Je contiens en moi une bonne dose d’angoisse. L’angoisse qui va bras dessus, bras dessous avec l’anxiété et qui pousse vers la solitude. La solitude qui désole le cœur mais ravit l’esprit. Globalement, je peux dire que je suis, de corps et d’esprit, un homme ceint. Avec un caractère d’oursin…

  • ● La qualité que je préfère chez un homme / une femme ?

La capacité de se détacher de ses biens matériels (et de me les refiler…). Il faut parfois savoir être bouddhiste…

  • ● Mon mot préféré ?

Spatule. C’est un mot parfait. Souple et robuste. Des consonnes bien sonores. Il contient les lettres qui distinguent le français des autres langues. Le « S » sans lequel on ne pourrait plus « se » parler. Le « P » qui n’existe pas en arabe où « Papa » se dit « Baba ». Le « A » souvent auxiliaire, mais qui, avec une casquette sur la tête, devient vite une préposition incontournable. Le « T » du tutoiement qui agace les Anglais. Le « U » qu’il est vain de vouloir faire prononcer à un Espagnol à qui il donne des torticolis de la langue. Le « L » qui décide du genre, fixe la quantité et fait redouter l’apprentissage de la langue française.

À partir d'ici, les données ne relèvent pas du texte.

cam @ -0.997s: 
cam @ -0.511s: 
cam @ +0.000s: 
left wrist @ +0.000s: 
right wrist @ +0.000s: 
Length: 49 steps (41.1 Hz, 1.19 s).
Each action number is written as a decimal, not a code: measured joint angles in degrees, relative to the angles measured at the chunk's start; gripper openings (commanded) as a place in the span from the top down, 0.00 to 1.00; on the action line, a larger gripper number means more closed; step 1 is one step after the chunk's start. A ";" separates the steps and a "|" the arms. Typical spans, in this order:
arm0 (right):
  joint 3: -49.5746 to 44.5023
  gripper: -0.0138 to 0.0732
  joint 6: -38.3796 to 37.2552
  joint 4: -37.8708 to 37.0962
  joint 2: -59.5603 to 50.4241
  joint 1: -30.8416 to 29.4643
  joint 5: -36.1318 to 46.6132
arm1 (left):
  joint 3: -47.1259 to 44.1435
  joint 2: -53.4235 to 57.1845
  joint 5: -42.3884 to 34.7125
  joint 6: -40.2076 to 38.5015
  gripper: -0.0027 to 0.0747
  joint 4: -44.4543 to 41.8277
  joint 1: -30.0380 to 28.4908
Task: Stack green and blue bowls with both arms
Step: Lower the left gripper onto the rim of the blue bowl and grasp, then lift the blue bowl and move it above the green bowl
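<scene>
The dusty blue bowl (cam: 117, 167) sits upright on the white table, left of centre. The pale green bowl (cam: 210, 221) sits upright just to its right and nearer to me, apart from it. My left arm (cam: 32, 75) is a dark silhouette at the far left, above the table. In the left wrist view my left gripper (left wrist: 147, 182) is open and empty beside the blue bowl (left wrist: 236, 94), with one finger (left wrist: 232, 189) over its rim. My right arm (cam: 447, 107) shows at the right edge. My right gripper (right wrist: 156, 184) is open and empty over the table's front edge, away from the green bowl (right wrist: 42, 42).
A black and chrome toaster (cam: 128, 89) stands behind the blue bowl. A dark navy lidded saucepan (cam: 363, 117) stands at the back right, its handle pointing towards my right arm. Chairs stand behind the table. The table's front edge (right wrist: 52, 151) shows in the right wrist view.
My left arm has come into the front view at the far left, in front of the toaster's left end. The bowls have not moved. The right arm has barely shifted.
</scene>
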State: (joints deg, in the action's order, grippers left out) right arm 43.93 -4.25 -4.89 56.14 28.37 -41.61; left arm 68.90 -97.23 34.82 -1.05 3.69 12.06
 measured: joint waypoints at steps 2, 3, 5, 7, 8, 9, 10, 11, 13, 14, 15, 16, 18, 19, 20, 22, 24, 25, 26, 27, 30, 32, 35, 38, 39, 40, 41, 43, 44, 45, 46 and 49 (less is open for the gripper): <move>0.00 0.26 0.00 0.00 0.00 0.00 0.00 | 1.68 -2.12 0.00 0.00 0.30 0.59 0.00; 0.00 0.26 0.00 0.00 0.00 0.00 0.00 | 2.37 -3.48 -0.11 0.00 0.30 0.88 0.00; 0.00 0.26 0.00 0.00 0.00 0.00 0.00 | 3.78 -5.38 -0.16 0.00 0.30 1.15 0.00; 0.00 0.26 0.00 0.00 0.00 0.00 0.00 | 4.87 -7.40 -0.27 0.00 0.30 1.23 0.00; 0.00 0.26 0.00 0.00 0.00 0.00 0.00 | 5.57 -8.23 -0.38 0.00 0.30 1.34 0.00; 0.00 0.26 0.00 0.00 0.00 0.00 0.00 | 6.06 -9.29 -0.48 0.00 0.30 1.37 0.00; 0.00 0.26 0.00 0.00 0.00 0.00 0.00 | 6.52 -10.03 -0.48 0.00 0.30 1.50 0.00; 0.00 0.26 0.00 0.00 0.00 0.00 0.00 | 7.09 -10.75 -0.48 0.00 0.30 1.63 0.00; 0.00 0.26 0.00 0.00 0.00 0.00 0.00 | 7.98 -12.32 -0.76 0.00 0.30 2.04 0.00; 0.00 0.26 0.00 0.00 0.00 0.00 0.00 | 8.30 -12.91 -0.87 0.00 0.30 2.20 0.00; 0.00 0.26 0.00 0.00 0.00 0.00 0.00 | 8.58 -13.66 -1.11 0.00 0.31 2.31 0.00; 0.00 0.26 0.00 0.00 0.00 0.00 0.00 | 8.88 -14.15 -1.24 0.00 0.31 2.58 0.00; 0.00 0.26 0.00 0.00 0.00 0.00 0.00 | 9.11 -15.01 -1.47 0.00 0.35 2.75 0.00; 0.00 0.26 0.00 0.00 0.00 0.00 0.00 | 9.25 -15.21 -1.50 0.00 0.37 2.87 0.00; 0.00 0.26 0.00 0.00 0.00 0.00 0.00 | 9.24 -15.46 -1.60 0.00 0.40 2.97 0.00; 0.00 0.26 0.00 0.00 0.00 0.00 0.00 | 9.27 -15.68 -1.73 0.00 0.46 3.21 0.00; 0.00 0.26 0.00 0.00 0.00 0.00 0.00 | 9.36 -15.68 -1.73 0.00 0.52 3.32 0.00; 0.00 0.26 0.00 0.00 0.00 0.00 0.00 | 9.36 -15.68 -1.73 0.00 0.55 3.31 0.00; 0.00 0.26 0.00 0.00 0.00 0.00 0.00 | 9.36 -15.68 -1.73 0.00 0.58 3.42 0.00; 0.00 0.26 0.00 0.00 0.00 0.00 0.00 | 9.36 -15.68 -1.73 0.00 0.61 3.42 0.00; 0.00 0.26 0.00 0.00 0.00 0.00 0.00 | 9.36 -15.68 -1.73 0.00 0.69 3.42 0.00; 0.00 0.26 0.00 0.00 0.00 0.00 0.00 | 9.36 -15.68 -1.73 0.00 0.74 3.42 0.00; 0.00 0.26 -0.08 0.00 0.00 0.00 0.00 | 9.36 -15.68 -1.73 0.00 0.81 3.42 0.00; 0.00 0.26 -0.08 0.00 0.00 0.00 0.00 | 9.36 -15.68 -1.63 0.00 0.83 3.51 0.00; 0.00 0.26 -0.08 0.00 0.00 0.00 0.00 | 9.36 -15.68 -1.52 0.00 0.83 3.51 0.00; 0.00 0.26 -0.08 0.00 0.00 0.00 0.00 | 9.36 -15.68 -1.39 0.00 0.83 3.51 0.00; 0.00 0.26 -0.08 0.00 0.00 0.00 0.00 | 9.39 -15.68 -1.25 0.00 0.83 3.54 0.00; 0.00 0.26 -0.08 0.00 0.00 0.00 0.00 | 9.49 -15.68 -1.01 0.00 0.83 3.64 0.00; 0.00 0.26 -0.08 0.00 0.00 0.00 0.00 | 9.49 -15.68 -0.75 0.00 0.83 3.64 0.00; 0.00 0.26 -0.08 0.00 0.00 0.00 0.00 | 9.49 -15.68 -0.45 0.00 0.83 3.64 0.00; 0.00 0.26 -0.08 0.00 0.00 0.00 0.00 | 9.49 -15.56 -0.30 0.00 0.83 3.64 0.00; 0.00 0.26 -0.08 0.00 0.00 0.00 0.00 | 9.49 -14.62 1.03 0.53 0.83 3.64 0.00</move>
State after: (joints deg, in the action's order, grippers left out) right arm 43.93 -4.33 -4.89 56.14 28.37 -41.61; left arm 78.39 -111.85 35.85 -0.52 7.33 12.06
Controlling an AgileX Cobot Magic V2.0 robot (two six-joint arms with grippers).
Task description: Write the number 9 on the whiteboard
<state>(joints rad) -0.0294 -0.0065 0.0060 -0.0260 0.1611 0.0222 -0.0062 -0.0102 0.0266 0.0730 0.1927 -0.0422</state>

Je lui consacre d’ailleurs dans mon livre un passage dans lequel je propose qu’on instaure un « Ordre national de la spatule » comme distinction honorifique pour service rendu à la langue française…

  • ● Un mot que je déteste ?

Nénuphar. Voici un mot qu’on ne risque pas de rencontrer dans mes écrits. Je lui ai interdit de s’approcher à moins de 500 m de mon ordinateur. Je ne le supporte pas. Ça remonte à mes années de collège. On étudiait un texte sur un griot africain. Il y était question d’un « nénuphar » que j’ai pris pour un instrument de musique du fait que le terme résonne comme « neffar » qui, au bled, désigne une espèce de trompette très utilisée dans les cérémonies préliminaires du mariage. Je devins la risée de la classe. La presque totalité des élèves ignorait ce qu’était un « nénuphar », mais c’est une règle : celui qui ne sait pas et se tait peut se moquer de celui qui parle mais qui se trompe. On commença même à m’appeler « Nénuphar », puis juste « Nénu », pour faire plus affectueux. Heureusement, ça n’a pas duré.

Je ne comprends d’ailleurs pas comment on peut donner un nom si tordu à une si belle fleur. Les fleurs, ça a de jolis noms. Des noms qu’on lui pique pour les donner à nos douces créatures. Des noms qui ornent des stars et des célébrités comme (Amber) Rose, Anémone (l’actrice et scénariste française), Sylvie (Vartan), Marguerite (Duras, Yourcenar…). Mais qui va donner le nom de Nénuphar à sa fille ? L’Académie française devrait le supprimer. On a déjà « lotus ». Il faudrait le supprimer d’autant que ce n’est pas un terme français de souche. C’est un réfugié. Il viendrait de la Perse. Il a dû fuir quand son pays a été envahi par les armées islamiques. Le supprimer carrément ou, à la rigueur, le changer. On pourrait lui donner le nom d’une star (pour une fois ce sera une star qui donne son nom à une fleur). Angelina (Joly), par exemple. Ou même le mien. On pourrait alors dire « Tiens, on va cueillir des messinissas ». Ça résonne bien, je dois dire. Comme ça, j’aurais eu ma revanche sur l’humiliation du nénuphar…

  • ● Ma drogue favorite ?

La vodka. Mais ce n’est pas vraiment une drogue. Une alliance, plutôt. Alliance matrimoniale. On s’aime… Nous nous sommes juré fidélité, soutien et solidarité pour toujours. Une longue et belle histoire d’amour que je raconte dans mon livre. Pourvu que ça dure…

  • ● Ce que j’apprécie le plus chez mes amis ?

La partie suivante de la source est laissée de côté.